START Input data
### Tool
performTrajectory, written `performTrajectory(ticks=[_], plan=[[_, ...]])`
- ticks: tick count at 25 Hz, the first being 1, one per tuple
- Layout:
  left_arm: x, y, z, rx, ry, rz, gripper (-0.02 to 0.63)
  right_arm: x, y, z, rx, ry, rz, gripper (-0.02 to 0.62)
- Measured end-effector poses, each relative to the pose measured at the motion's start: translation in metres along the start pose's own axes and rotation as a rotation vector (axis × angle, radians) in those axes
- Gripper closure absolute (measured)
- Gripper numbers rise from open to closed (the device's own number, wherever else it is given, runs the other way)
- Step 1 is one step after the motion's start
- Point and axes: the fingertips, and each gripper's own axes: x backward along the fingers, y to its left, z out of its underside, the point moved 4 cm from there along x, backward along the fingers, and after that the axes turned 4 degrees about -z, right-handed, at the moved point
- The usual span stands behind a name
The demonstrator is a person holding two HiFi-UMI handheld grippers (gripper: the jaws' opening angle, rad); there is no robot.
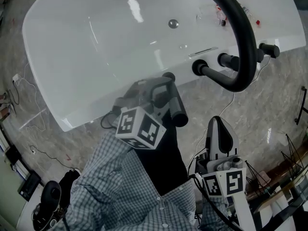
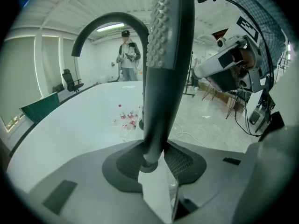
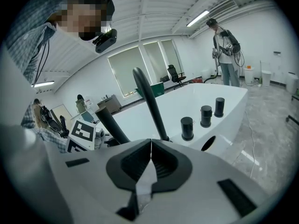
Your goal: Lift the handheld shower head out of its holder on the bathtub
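Shower head (image 2: 166,78) sits clamped between left tongs (image 2: 152,161).

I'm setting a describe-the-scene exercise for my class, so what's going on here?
A person stands at a white bathtub with a gripper in each hand. The left gripper is shut on the dark handheld shower head, near the curved black spout. The right gripper is shut and empty, over the floor beside the tub.

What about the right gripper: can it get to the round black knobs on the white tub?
Probably yes: the right gripper is shut and empty, and the round black knobs stand unblocked ahead.
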Motion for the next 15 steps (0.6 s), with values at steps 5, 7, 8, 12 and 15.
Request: performTrajectory(ticks=[5,7,8,12,15], plan=[[0.015,-0.004,-0.014,-0.016,-0.003,-0.005,0.474,0.011,0.007,-0.013,0.011,-0.020,-0.002,0.578],[0.023,-0.005,-0.021,-0.016,-0.006,-0.005,0.474,0.016,0.010,-0.019,0.014,-0.026,-0.002,0.578],[0.027,-0.005,-0.024,-0.015,-0.007,-0.006,0.474,0.019,0.012,-0.022,0.016,-0.030,-0.003,0.578],[0.041,-0.005,-0.034,-0.001,-0.014,-0.012,0.474,0.026,0.018,-0.033,0.025,-0.049,0.000,0.578],[0.052,-0.006,-0.040,0.013,-0.016,-0.014,0.474,0.032,0.021,-0.041,0.032,-0.059,0.004,0.578]])
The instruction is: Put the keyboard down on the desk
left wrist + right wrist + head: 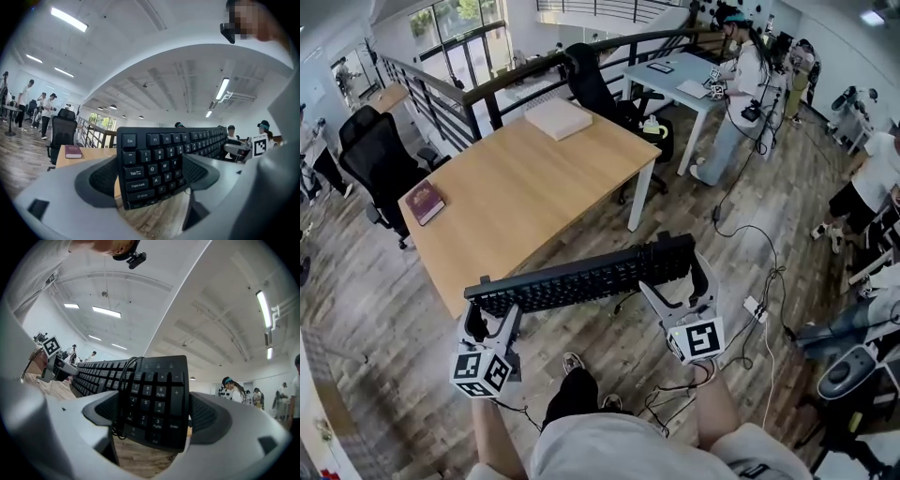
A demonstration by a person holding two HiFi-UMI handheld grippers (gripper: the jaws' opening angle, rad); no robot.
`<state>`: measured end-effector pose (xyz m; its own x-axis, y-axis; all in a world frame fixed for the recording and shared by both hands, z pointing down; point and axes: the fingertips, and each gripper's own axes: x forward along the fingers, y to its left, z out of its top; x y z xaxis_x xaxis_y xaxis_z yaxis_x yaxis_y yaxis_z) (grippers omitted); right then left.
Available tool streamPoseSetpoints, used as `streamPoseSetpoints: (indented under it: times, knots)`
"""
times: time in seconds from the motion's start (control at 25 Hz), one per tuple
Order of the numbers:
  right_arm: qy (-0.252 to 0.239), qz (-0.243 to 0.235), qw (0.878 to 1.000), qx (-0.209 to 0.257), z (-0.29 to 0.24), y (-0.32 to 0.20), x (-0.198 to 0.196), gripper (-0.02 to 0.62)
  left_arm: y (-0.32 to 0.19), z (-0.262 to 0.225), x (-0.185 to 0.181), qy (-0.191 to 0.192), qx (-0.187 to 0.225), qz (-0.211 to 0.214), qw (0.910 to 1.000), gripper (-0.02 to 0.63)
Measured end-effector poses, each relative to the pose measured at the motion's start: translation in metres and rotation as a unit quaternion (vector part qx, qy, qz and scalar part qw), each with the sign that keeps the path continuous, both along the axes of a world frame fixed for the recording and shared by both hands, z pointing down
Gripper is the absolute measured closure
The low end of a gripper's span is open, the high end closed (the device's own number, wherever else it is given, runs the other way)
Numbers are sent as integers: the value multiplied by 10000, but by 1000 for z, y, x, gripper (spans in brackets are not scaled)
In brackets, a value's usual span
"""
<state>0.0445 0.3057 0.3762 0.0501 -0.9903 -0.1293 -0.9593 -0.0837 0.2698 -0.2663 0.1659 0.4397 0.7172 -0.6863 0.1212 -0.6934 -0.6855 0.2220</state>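
1. The left gripper (492, 314) has its jaws pressed on the left end of the keyboard (581, 277). In the left gripper view the Esc, Tab and Caps Lock keys sit between the two pads.
2. The right gripper (680, 289) pinches the other end, at the number pad. A thin black cable (123, 380) hangs in a loop just beside its left jaw (it crosses the keys there).
3. The keyboard is black and long, with the keys facing up. It reaches from one claw to the other and is held in the air over the wooden floor (403, 319) — it does not touch the desk (525, 187).
4. The desk has a light wood top and lies beyond both claws. A dark red book (425, 202) lies on it beyond the left claw, and a white flat block (558, 117) lies well farther, near the far edge.
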Motion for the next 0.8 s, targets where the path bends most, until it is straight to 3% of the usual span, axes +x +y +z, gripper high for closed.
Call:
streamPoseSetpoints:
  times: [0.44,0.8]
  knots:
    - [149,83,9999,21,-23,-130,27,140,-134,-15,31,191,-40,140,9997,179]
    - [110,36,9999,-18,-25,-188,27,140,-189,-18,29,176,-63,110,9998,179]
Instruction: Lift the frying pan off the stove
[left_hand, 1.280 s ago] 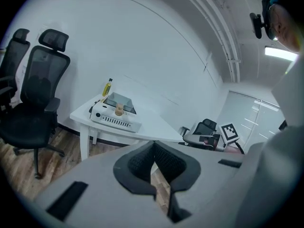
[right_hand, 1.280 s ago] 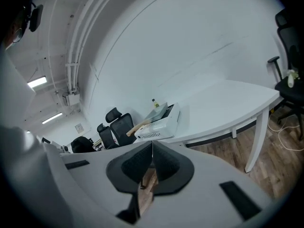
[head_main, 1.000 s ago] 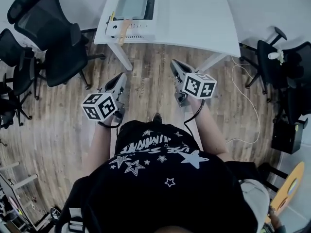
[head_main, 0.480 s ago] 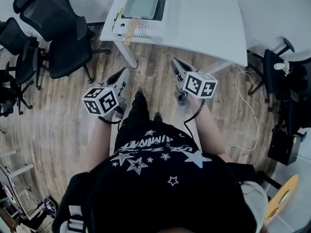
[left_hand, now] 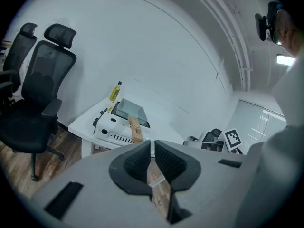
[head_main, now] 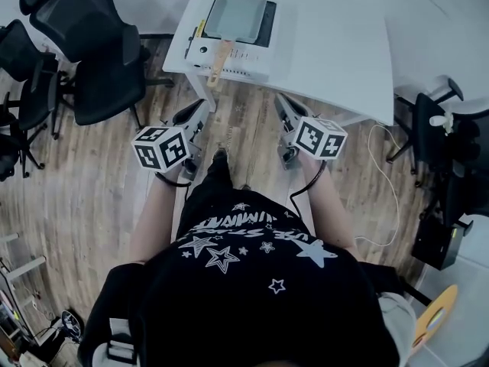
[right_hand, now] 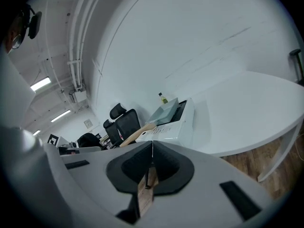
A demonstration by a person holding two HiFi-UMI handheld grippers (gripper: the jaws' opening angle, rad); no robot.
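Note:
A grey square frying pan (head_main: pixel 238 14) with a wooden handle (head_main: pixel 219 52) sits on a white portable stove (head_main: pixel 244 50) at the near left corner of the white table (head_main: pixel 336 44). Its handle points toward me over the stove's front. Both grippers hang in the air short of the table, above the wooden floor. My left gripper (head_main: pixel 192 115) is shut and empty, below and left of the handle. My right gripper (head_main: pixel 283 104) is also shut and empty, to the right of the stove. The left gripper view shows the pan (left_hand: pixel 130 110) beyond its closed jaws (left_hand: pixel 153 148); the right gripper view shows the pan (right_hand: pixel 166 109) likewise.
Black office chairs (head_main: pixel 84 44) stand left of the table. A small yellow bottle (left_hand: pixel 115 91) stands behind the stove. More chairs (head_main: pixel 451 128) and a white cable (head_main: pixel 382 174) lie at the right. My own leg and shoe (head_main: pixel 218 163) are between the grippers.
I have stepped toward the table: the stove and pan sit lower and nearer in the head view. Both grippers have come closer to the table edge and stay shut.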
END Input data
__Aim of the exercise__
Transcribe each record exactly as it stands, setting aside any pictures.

__Output for this task__
### Tool
performTrajectory, written `performTrajectory(ticks=[_], plan=[[_, ...]])`
- ticks: tick count at 25 Hz, the first being 1, one per tuple
- Layout:
  left_arm: x, y, z, rx, ry, rz, gripper (-0.02 to 0.63)
  right_arm: x, y, z, rx, ry, rz, gripper (-0.02 to 0.62)
- Measured end-effector poses, each relative to the pose measured at the motion's start: translation in metres along the start pose's own axes and rotation as a rotation vector (axis × angle, radians) in those axes
- Gripper closure absolute (measured)
- Gripper numbers rise from open to closed (the device's own number, wherever else it is given, runs the other way)
- Step 1 is one step after the motion's start
- Point and axes: the fingertips, and each gripper's own axes: x backward along the fingers, y to its left, z out of its underside, the point moved 4 cm from there along x, backward along the fingers, and after that the axes turned 4 degrees about -z, right-handed, at the moved point
- The usual span stands behind a name
The demonstrator is a person holding two HiFi-UMI handheld grippers (gripper: the jaws' opening angle, rad); there is no robot.
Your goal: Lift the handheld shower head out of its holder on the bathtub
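Shower head (image 2: 166,78) sits clamped between left tongs (image 2: 152,161).

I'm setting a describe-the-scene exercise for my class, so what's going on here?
A person stands at a white bathtub with a gripper in each hand. The left gripper is shut on the dark handheld shower head, near the curved black spout. The right gripper is shut and empty, over the floor beside the tub.

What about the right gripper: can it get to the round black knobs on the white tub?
Probably yes: the right gripper is shut and empty, and the round black knobs stand unblocked ahead.
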Motion for the next 15 steps (0.6 s), with values at steps 5, 7, 8, 12 and 15.
Request: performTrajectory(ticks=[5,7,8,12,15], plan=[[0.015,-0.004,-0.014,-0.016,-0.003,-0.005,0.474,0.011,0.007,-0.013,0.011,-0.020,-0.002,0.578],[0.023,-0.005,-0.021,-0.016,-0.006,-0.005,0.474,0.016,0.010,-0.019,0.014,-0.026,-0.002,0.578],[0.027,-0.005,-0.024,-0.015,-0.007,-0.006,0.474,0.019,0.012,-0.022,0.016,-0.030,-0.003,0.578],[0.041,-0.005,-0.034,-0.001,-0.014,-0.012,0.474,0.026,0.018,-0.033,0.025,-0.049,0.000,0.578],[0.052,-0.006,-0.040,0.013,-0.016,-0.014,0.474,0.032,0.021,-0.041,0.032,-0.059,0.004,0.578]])
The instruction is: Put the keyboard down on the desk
left wrist + right wrist + head: 
A demonstration by a person holding two HiFi-UMI handheld grippers (gripper: the jaws' opening angle, rad); no robot.
`<state>`: measured end-effector pose (xyz m; its own x-axis, y-axis; all in a world frame fixed for the recording and shared by both hands, z pointing down; point and axes: the fingertips, and each gripper's own axes: x forward along the fingers, y to its left, z out of its top; x y z xaxis_x xaxis_y xaxis_z yaxis_x yaxis_y yaxis_z) (grippers omitted); right then left.
Available tool streamPoseSetpoints, used as `streamPoseSetpoints: (indented under it: times, knots)`
"""
times: time in seconds from the motion's start (control at 25 Hz), one per tuple
Order of the numbers:
  right_arm: qy (-0.252 to 0.239), qz (-0.243 to 0.235), qw (0.878 to 1.000), qx (-0.209 to 0.257), z (-0.29 to 0.24), y (-0.32 to 0.20), x (-0.198 to 0.196), gripper (-0.02 to 0.62)
  left_arm: y (-0.32 to 0.19), z (-0.262 to 0.225), x (-0.185 to 0.181), qy (-0.191 to 0.192), qx (-0.187 to 0.225), qz (-0.211 to 0.214), qw (0.910 to 1.000), gripper (-0.02 to 0.63)
Measured end-effector poses, each relative to the pose measured at the motion's start: translation in metres and rotation as a unit quaternion (vector part qx, qy, qz and scalar part qw), each with the sign that keeps the path continuous, both along the axes of a world frame fixed for the recording and shared by both hands, z pointing down
Gripper is the absolute measured closure
The low end of a gripper's span is open, the high end closed (the device's own number, wherever else it is given, runs the other way)
Numbers are sent as integers: the value multiplied by 10000, but by 1000 for z, y, x, gripper (spans in brackets are not scaled)
In brackets, a value's usual span
"""
<state>0.0445 0.3057 0.3762 0.0501 -0.9903 -0.1293 -0.9593 -0.0837 0.2698 -0.2663 0.1659 0.4397 0.7172 -0.6863 0.1212 -0.6934 -0.6855 0.2220</state>
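1. The left gripper (492, 314) has its jaws pressed on the left end of the keyboard (581, 277). In the left gripper view the Esc, Tab and Caps Lock keys sit between the two pads.
2. The right gripper (680, 289) pinches the other end, at the number pad. A thin black cable (123, 380) hangs in a loop just beside its left jaw (it crosses the keys there).
3. The keyboard is black and long, with the keys facing up. It reaches from one claw to the other and is held in the air over the wooden floor (403, 319) — it does not touch the desk (525, 187).
4. The desk has a light wood top and lies beyond both claws. A dark red book (425, 202) lies on it beyond the left claw, and a white flat block (558, 117) lies well farther, near the far edge.
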Motion for the next 0.8 s, targets where the path bends most, until it is straight to 3% of the usual span, axes +x +y +z, gripper high for closed.
Call:
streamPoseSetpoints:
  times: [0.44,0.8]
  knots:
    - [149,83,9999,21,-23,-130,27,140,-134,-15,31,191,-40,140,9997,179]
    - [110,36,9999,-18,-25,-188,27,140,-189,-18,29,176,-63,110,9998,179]
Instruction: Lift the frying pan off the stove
[left_hand, 1.280 s ago] 
[right_hand, 1.280 s ago] 
[head_main, 1.000 s ago] 
[head_main, 0.480 s ago] 
[left_hand, now] 
[head_main, now] 
[right_hand, now] 
A demonstration by a person holding two HiFi-UMI handheld grippers (gripper: the jaws' opening angle, rad); no robot.
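Note:
A grey square frying pan (head_main: pixel 238 14) with a wooden handle (head_main: pixel 219 52) sits on a white portable stove (head_main: pixel 244 50) at the near left corner of the white table (head_main: pixel 336 44). Its handle points toward me over the stove's front. Both grippers hang in the air short of the table, above the wooden floor. My left gripper (head_main: pixel 192 115) is shut and empty, below and left of the handle. My right gripper (head_main: pixel 283 104) is also shut and empty, to the right of the stove. The left gripper view shows the pan (left_hand: pixel 130 110) beyond its closed jaws (left_hand: pixel 153 148); the right gripper view shows the pan (right_hand: pixel 166 109) likewise.
Black office chairs (head_main: pixel 84 44) stand left of the table. A small yellow bottle (left_hand: pixel 115 91) stands behind the stove. More chairs (head_main: pixel 451 128) and a white cable (head_main: pixel 382 174) lie at the right. My own leg and shoe (head_main: pixel 218 163) are between the grippers.
I have stepped toward the table: the stove and pan sit lower and nearer in the head view. Both grippers have come closer to the table edge and stay shut.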

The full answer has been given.